K-means algorithm is widely used in data mining, image processing, text clustering and other fields. In practical applications, you can choose an appropriate k value according to the characteristics of the data and the clustering goal, or use other more complex clustering algorithms to solve the problem.

5. Machine learning development process

The machine learning development pipeline is an iterative process that typically includes the following major steps:

1. Problem definition :

• • Identify the goals and problem type (classification, regression, clustering, etc.) of your machine learning project.
  • Collect and understand the data set and define the business problem to be solved.

1. Data preparation :

• • Gather data: Get data from various sources, which can be databases, files, APIs, etc.
  • Data cleaning: handle missing values, outliers and duplicate values ​​to ensure data quality.
  • Feature Engineering: Selecting, extracting, and transforming features to make them suitable for input to machine learning algorithms.

1. Data splitting :

• • Divide the dataset into training and testing sets for model training and evaluation.

1. Choose a model :

• • Choose the appropriate machine learning model based on the problem type and data characteristics.
  • Different algorithms can be tried, compared and evaluated.

1. Model training :

• • Use the training set to train the selected model and adjust the parameters of the model.
  • Optimization algorithms such as gradient descent are usually used to minimize the loss function.

1. Model evaluation :

• • Use the test set to evaluate the trained model, and calculate the indicators (accuracy, precision, recall, etc.) to measure the performance of the model.
  • Verify that the model meets the expected accuracy and generalization capabilities.

1. Model tuning :

• • According to the evaluation results, the model is tuned, which may require adjustment of algorithms, feature engineering, or hyperparameters.

1. Model deployment :

• • Deploy the trained model to the production environment so that it can make predictions on new data.

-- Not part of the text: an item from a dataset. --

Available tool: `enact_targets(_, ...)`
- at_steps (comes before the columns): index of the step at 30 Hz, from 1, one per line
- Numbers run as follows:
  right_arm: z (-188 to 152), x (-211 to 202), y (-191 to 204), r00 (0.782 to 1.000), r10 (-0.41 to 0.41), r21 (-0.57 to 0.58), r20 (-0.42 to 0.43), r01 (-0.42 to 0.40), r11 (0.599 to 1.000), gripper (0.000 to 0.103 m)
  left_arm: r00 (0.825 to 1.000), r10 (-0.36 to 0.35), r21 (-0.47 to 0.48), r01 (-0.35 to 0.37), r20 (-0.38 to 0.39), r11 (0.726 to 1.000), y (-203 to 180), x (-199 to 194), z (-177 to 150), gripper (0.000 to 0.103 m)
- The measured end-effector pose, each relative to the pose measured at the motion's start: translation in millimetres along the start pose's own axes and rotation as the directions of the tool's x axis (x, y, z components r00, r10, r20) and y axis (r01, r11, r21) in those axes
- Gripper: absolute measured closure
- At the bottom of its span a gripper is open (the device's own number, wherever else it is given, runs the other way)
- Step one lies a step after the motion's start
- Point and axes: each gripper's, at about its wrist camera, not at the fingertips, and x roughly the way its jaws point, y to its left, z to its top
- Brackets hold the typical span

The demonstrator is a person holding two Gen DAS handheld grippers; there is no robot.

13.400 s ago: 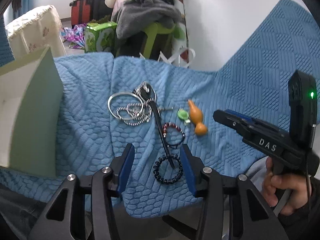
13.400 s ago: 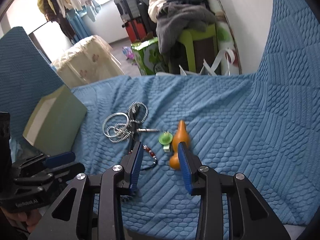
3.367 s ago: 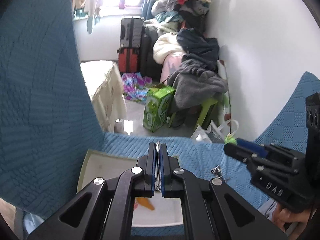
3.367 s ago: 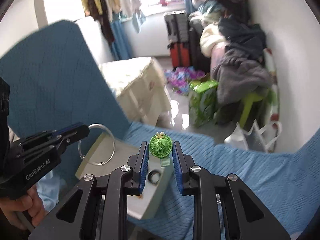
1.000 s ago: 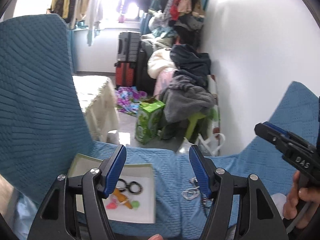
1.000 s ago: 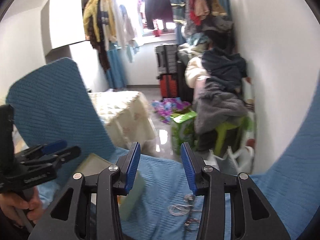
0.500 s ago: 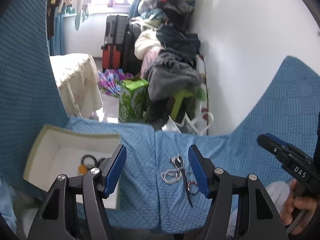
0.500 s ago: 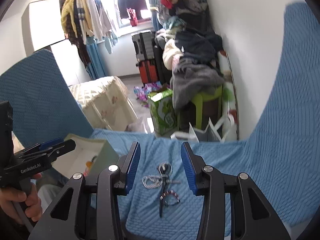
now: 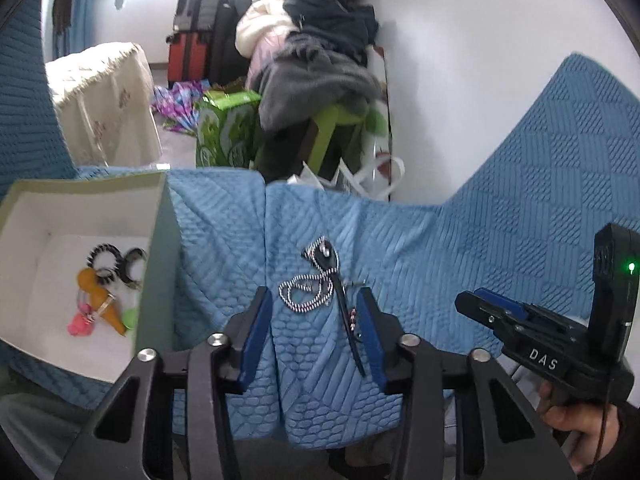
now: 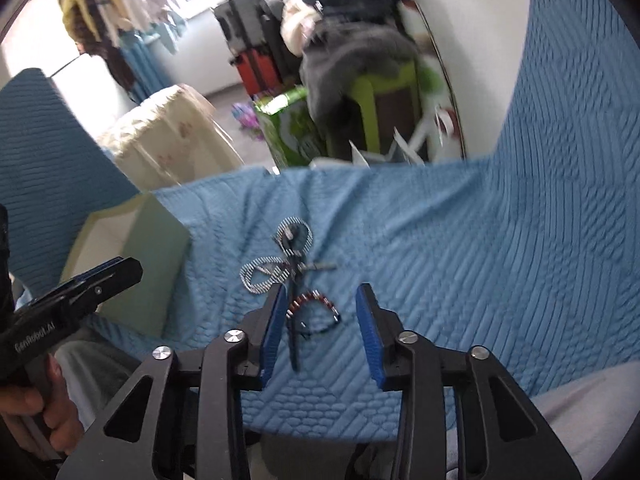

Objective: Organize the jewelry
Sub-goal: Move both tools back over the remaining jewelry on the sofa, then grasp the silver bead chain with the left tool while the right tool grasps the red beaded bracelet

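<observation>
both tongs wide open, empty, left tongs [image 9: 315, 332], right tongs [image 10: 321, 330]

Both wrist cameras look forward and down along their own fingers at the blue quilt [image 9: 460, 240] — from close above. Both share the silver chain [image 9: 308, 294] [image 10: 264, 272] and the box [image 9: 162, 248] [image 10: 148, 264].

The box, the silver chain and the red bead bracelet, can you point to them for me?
box [image 9: 158, 264]: left wrist view, on its green side wall.
silver chain [image 9: 298, 296]: left wrist view, on the lower loop.
red bead bracelet [image 10: 314, 300]: right wrist view, on the top beads.
</observation>
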Motion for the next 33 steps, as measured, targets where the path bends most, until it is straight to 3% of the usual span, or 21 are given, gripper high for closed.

1. Monitoring and Maintenance :

• • Monitor how your model performs in production to ensure its performance is stable.
  • Regularly update the model to accommodate new data and business needs.

1. Continuous Improvement :

• • Continuously improve models and processes based on user feedback and business needs to optimize system performance and effects.

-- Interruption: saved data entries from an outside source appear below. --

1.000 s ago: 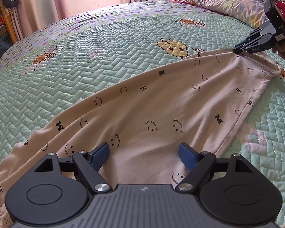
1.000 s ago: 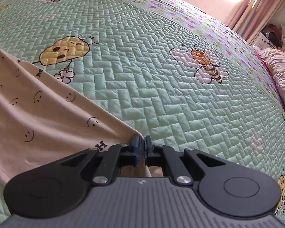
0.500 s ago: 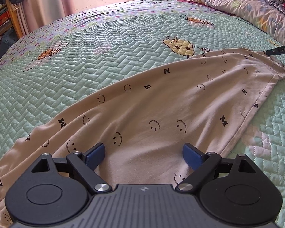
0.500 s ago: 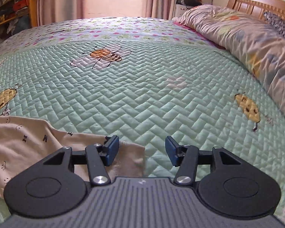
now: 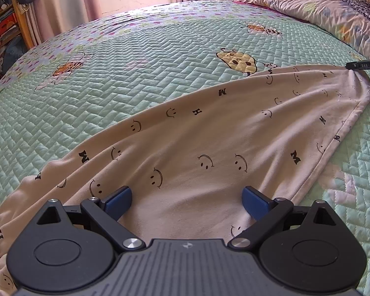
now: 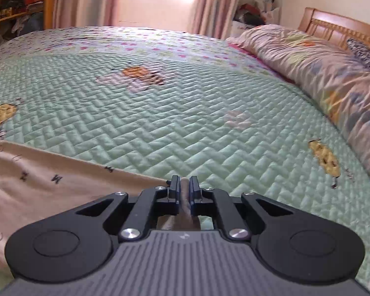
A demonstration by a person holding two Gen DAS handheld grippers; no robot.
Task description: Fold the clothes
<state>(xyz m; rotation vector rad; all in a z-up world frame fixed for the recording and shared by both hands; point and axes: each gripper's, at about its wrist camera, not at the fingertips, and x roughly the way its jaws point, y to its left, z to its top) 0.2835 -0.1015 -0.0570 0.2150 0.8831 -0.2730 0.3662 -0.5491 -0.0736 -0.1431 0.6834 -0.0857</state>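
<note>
Mostly hidden hem, right tool [image 6: 184, 190] just clenched on garment [image 5: 209, 148], left tool [image 5: 187, 198] spread wider, empty.

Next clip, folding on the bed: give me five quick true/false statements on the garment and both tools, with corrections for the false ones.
1. The right tool is shut on a corner of the garment. True; its jaws have just been closing, with cloth between them.
2. The left tool grips the garment. False: its jaws stand wide open over the cloth, having just been opening.
3. The garment is printed with smiley faces and letters. True.
4. The garment hangs off the bed edge. False: what shows lies spread on the green quilt.
5. The quilt is plain. False: it carries bee and ladybird pictures.
</note>
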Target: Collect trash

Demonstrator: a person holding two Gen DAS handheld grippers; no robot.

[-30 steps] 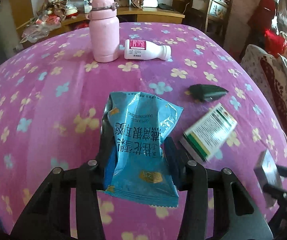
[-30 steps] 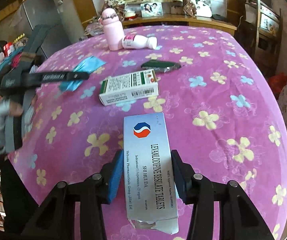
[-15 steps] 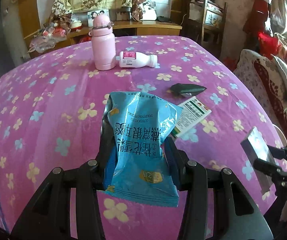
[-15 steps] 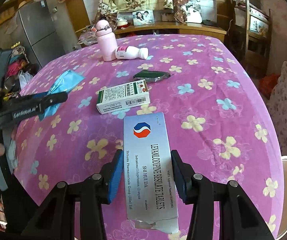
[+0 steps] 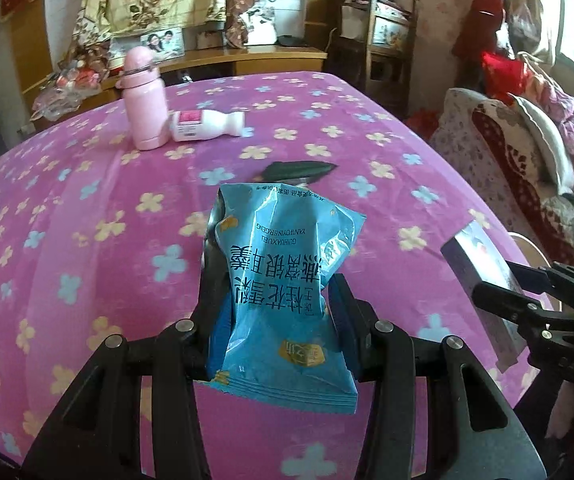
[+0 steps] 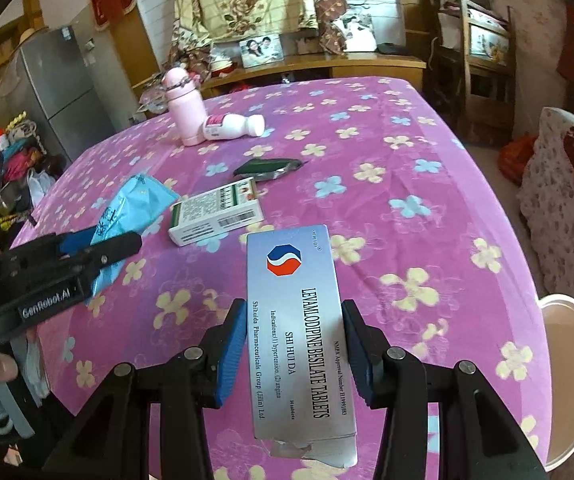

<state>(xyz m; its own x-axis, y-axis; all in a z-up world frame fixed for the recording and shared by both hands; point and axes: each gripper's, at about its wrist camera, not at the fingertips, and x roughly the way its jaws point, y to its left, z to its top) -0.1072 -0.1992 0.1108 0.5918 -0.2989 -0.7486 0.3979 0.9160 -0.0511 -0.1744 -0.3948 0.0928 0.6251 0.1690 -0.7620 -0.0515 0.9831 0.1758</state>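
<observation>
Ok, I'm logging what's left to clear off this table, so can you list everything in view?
Blue snack packet: one, blue, held in the left gripper above the table.
Silver tablet box: one, silver, held in the right gripper.
White and green box: one, lying flat mid-table.
Dark green wrapper: one, beyond the white and green box.
White bottle: one, pink label, on its side against the flask.
Pink flask: one, upright, far side.
Tablecloth: one, purple with flowers.
Left gripper: black, blue pads.
Right gripper: black, blue pads.
</observation>
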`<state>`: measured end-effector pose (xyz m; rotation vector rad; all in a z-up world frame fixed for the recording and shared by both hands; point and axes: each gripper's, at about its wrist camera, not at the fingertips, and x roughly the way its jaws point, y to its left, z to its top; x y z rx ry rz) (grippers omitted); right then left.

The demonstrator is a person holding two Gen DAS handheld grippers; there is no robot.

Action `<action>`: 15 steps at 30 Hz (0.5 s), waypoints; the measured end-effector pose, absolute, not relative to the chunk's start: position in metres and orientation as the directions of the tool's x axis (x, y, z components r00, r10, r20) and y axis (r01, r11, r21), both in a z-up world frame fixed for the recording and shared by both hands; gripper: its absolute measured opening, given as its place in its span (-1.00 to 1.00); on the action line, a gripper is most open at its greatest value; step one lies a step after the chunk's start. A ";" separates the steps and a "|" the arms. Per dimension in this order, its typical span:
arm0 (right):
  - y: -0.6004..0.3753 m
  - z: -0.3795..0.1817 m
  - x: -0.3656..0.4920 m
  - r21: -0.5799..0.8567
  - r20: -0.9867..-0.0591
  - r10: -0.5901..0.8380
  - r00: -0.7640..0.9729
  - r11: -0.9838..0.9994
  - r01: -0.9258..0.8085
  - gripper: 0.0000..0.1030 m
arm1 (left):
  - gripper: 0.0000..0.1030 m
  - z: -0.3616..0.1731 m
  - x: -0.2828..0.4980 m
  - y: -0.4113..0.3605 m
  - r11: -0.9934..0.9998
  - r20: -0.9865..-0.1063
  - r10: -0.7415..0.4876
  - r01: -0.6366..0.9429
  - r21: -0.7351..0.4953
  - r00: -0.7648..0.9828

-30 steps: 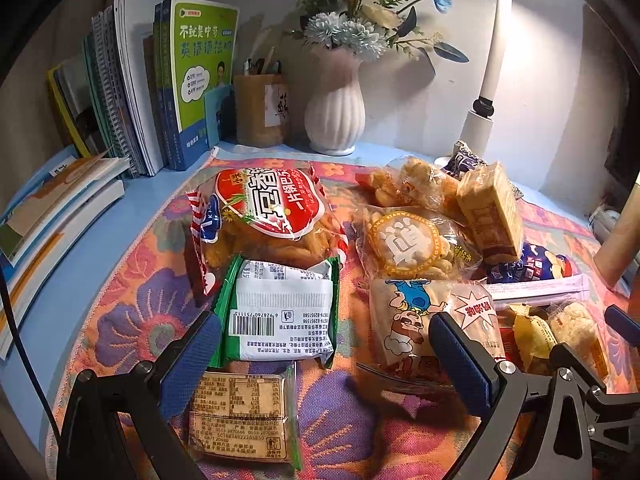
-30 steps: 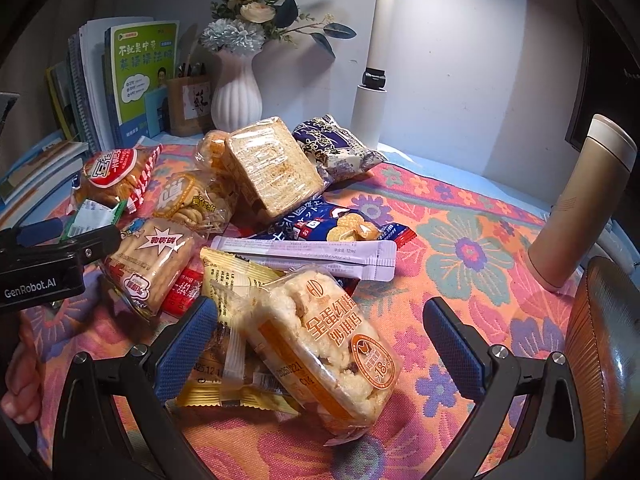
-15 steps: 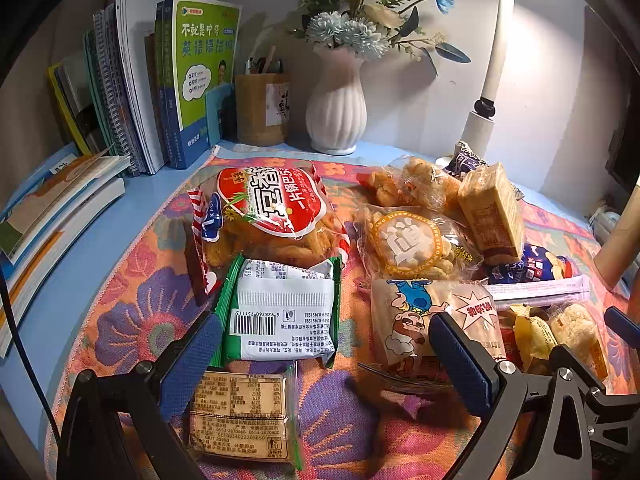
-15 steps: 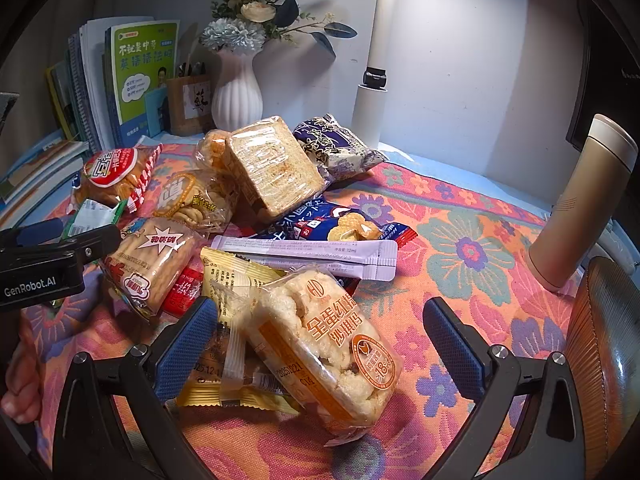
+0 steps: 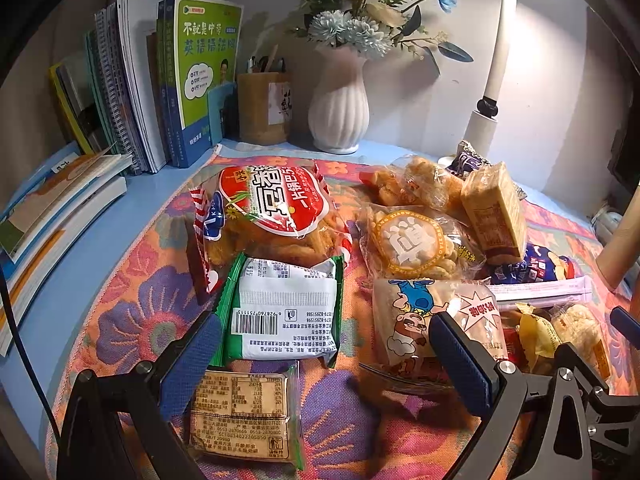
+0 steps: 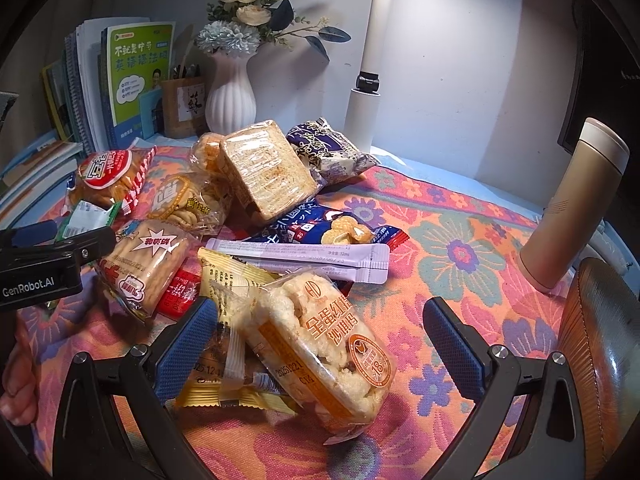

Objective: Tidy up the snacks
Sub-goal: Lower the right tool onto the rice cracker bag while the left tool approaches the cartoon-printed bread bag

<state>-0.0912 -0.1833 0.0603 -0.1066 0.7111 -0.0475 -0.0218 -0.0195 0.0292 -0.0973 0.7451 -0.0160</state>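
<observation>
Several snack packets lie on a flowered cloth (image 5: 132, 280). My left gripper (image 5: 326, 360) is open, low over the cloth; a green-edged white packet (image 5: 282, 308) and a tan packet (image 5: 242, 414) lie between its blue pads, untouched. A red-labelled bag (image 5: 272, 208) lies beyond them, a cartoon-printed packet (image 5: 424, 312) by the right pad. My right gripper (image 6: 320, 344) is open around an orange-labelled puffed-rice packet (image 6: 320, 344), which rests on a yellow packet (image 6: 224, 280); the pads stand apart from it. The left gripper (image 6: 44, 268) shows at the left of the right wrist view.
Books (image 5: 160, 80), a pen cup (image 5: 264, 108), a white vase (image 5: 340, 108) of flowers and a lamp post (image 5: 494, 64) line the back wall. A tan flask (image 6: 572, 208) stands on the right. A chair back (image 6: 600, 360) is at the near right. A hand (image 6: 16, 380) shows low left.
</observation>
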 end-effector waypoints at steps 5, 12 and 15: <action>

The machine learning development process is an iterative process that requires continuous optimization and improvement to adapt to changing data and business needs. At the same time, paying attention to key steps such as data quality, feature engineering, and model selection is very important for building an efficient and accurate machine learning system.

6. Learning framework

name	features
Scikit-learn	A widely used Python machine learning library that provides a wealth of algorithms and tools.
TensorFlow	A deep learning framework developed by Google that supports a variety of deep learning models.
PyTorch	A deep learning framework developed by Facebook for flexibility and ease of use.
Hard	High-level deep learning API that runs on backends like TensorFlow, PyTorch, etc.
XGBoost	Excellent gradient boosting framework for classification and regression problems, handling large-scale datasets.
LightGBM	An efficient gradient boosting framework developed by Microsoft, with fast training speed and low memory usage.
Pandas	A powerful data analysis library that provides flexible data structures and processing tools for data preprocessing.
NLTK	Python natural language processing toolkit for text and linguistic data processing.
OpenCV	A popular computer vision library that provides image and video processing functions suitable for computer vision tasks.
Fast	An advanced deep learning library based on PyTorch that simplifies deep learning tasks and is suitable for education and prototyping.
Theano	A numerical computing library that supports the definition and optimization of deep learning models.
Caffe2	A deep learning framework developed by Facebook for deployment and mobile devices.
chain	A Python-based deep learning framework that supports dynamic graph flexibility and easy expansion.